# Required action:
Copy exactly, please, each line of the data below until the line that contains "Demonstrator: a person" has been copied, beginning at the top.

▽

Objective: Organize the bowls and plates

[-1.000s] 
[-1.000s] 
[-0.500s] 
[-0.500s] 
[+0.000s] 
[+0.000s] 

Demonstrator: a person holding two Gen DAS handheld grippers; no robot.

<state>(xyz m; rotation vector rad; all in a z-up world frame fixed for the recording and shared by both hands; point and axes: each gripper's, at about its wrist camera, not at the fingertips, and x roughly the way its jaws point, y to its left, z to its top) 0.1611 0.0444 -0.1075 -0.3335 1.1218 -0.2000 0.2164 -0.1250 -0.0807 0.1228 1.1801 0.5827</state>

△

# Solution for this task:
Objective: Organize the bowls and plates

[-1.000s] 
[-1.000s] 
[-0.500s] 
[-0.500s] 
[+0.000s] 
[+0.000s] 

Demonstrator: a person holding two Gen DAS handheld grippers; no robot.

Nothing further is needed to complete this exercise.